The Plaintiff, Christina Holton,
provided teeth whitening services in Georgia. Ms Holton, a non-dentist, “took
an online course in tooth whitening in December 2011” and upon completing the
online course became the “owner and operator of Mobile Whites, a business
through which she provided tooth whitening services.”
In October 2014, the Board
initiated an investigation into Mobile Whites. Soon thereafter, Ms. Holton
received correspondence from the Board that it determined her business to be an
unlawful practice of dentistry based on the Georgia Dentistry Practice Act (Act). Ms. Holton signed a
Cease and Desist Order from the Board but she filed suit to enjoin the Board
from enforcing the Act against her and other similarly situated individuals.
Ms. Holton argued that the
Act and its attendant regulations violate the Equal Protection and Due Process
Clauses of the Fourteenth Amendment as applied to teeth-whitening services.

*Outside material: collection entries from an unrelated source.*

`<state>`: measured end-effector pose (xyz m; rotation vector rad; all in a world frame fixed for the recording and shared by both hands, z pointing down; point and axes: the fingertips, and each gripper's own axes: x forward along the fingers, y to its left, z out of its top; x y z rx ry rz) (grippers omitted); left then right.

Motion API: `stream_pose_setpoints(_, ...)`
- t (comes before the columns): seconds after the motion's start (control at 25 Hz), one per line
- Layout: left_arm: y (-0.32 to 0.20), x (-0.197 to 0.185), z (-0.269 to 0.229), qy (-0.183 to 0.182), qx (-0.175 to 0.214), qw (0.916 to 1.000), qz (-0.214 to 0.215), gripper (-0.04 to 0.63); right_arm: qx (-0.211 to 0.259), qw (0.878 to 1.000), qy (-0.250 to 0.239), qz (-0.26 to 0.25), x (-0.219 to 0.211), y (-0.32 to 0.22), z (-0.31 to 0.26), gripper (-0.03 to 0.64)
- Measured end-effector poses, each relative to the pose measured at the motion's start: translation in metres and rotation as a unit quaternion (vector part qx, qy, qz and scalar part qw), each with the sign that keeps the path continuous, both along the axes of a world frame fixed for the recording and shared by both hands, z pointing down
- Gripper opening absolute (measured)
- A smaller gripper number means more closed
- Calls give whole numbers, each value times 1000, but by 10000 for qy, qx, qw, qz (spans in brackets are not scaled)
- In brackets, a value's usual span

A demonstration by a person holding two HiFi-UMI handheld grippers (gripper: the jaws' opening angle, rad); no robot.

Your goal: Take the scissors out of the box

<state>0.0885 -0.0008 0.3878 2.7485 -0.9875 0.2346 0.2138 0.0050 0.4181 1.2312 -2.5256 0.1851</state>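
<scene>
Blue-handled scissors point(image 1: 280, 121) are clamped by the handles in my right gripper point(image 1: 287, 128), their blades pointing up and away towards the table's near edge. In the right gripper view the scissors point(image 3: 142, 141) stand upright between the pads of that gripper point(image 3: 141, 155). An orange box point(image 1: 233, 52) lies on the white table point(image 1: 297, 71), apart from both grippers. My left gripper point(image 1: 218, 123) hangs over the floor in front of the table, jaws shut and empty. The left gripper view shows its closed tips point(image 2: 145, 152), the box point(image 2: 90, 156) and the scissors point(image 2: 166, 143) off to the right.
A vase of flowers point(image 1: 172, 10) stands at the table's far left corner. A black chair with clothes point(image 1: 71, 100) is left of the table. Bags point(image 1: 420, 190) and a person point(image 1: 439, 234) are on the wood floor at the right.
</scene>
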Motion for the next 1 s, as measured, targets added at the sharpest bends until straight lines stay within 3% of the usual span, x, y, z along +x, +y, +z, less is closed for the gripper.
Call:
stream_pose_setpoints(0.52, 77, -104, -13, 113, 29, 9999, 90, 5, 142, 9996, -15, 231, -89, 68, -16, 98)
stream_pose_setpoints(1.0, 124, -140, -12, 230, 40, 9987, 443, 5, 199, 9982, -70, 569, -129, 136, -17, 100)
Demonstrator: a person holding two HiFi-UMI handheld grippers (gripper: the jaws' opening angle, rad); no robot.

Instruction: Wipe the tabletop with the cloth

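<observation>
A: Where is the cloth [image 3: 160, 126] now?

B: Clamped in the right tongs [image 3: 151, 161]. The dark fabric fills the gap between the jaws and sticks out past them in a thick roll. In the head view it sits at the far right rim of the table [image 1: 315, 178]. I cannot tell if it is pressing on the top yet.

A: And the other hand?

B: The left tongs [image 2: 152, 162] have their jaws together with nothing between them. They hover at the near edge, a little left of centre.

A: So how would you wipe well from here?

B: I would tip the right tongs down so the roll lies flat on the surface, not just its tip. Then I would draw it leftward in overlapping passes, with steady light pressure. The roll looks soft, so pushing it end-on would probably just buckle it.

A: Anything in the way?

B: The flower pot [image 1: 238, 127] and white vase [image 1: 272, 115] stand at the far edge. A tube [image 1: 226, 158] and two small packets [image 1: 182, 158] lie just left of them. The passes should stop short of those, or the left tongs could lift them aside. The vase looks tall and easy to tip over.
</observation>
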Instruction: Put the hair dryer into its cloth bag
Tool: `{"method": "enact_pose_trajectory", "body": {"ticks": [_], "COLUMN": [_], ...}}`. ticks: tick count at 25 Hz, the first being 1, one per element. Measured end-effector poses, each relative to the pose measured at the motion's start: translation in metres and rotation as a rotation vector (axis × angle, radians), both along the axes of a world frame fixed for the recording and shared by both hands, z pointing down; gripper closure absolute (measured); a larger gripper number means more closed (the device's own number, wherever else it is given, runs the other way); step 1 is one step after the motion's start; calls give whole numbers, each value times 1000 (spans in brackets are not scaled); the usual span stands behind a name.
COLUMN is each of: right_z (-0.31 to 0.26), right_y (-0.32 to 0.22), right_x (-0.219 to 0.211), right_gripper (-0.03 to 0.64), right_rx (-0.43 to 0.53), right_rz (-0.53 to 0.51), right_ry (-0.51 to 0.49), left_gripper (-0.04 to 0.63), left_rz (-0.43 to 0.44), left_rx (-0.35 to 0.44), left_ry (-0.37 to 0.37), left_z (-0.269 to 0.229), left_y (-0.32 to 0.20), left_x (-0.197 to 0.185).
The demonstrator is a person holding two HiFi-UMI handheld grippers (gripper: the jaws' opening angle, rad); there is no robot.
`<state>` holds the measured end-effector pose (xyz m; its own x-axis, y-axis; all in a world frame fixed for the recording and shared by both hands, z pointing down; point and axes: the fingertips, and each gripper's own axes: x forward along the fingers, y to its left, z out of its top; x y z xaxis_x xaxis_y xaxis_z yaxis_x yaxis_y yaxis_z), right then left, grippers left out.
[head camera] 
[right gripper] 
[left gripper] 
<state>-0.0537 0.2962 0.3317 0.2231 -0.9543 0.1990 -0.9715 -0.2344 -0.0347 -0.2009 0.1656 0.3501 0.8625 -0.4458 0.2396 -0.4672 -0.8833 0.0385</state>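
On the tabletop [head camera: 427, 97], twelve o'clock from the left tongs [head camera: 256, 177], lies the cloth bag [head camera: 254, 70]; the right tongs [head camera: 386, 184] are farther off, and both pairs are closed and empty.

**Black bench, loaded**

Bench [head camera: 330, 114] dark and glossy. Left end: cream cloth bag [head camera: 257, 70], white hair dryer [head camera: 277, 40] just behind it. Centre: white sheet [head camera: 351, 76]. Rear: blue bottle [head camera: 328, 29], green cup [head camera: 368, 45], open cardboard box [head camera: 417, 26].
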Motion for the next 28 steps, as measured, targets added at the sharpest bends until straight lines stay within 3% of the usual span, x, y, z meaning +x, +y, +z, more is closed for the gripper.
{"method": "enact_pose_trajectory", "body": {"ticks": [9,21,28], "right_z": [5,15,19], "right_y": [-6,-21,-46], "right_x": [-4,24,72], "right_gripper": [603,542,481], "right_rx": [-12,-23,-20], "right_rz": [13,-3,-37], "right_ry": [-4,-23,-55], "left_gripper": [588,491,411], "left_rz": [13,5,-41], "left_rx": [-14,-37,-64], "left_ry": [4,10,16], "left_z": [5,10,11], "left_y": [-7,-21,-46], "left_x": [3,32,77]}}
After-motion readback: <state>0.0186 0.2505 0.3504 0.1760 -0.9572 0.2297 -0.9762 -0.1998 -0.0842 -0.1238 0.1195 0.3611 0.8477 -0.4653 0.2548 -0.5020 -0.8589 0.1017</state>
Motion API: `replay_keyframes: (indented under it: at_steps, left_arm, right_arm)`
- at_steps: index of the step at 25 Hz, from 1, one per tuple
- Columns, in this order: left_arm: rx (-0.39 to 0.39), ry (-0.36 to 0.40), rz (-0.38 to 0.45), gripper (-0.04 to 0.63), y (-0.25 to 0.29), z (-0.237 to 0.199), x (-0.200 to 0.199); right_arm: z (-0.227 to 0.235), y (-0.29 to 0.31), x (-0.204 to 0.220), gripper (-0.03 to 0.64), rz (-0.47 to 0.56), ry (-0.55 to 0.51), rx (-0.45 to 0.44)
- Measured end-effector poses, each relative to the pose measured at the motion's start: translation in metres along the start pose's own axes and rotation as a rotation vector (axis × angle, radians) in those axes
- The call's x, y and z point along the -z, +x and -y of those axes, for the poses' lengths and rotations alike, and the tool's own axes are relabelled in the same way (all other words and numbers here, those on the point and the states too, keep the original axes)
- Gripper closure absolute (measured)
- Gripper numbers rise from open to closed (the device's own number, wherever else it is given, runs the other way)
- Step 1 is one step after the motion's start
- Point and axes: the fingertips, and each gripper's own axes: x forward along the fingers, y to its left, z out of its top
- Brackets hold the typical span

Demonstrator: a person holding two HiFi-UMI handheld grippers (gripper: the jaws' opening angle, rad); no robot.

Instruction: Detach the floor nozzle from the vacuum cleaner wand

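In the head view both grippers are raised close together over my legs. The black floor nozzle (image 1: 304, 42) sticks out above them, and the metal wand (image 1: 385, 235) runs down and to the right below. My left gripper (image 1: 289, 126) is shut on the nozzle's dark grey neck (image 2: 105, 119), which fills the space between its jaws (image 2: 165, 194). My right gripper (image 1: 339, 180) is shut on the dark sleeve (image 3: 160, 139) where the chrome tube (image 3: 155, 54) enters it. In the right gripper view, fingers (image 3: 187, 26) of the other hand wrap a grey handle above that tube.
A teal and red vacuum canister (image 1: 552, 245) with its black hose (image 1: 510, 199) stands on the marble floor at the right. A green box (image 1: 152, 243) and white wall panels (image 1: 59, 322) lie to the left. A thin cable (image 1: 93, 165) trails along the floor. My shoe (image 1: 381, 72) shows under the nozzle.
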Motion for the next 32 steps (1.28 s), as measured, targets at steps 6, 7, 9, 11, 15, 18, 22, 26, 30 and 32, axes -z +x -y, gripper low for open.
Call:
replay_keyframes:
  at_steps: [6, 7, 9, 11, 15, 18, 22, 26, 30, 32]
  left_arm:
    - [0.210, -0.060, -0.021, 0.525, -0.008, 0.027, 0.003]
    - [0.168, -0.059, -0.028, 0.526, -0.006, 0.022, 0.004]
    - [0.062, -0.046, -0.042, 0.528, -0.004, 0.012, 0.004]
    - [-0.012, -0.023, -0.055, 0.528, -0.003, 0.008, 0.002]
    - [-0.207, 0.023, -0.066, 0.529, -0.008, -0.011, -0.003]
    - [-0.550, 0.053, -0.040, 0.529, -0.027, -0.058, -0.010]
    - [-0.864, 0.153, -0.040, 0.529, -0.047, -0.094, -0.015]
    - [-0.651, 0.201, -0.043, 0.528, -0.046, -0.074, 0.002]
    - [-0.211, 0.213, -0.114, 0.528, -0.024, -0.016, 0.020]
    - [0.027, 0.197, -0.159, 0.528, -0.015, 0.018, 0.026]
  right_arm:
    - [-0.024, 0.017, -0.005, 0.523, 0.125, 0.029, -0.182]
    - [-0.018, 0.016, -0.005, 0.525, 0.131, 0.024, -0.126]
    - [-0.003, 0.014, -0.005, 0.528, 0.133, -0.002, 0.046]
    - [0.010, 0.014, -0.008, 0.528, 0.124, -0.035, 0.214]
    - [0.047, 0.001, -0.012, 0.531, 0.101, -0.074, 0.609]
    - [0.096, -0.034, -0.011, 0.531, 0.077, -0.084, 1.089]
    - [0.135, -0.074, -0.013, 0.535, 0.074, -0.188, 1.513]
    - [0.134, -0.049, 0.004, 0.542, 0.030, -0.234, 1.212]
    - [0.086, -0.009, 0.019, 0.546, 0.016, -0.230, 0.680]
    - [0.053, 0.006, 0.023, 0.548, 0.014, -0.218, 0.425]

Specifically, Ms. Holton argued that the Board violated her right to equal
protection under the law because identical products previously sold by her are also
available for purchase in supermarkets, drug stores, and online. Further, Ms. Holton
argued that the Board violated her right to due process because, under their
current rules, if she wished to continue her business, she must attend
undergraduate college and dental school for a total of eight years of higher education.
According to Ms. Holton, this requirement is irrational because very little of
that training would pertain to teeth-whitening.
With regard to the equal
protection claim the Court stated, “Even if [Ms. Holton’s] products were
similar to a drugstore’s products, the Court finds there is still a rational reason
for the legislature to treat her class of services differently.” As for the
claim under the Due Process Clause, the court wrote, “While it may be true that
teeth whitening makes up a very small portion of dentistry training...it is not
irrational for the legislature to believe that any amount of the training is
necessary to protect the public health."
In the end, the Court
dismissed Ms. Holton’s claims and found that the Board’s Order was not in
violation of the Equal Protection or Due Process Clauses of the Constitution.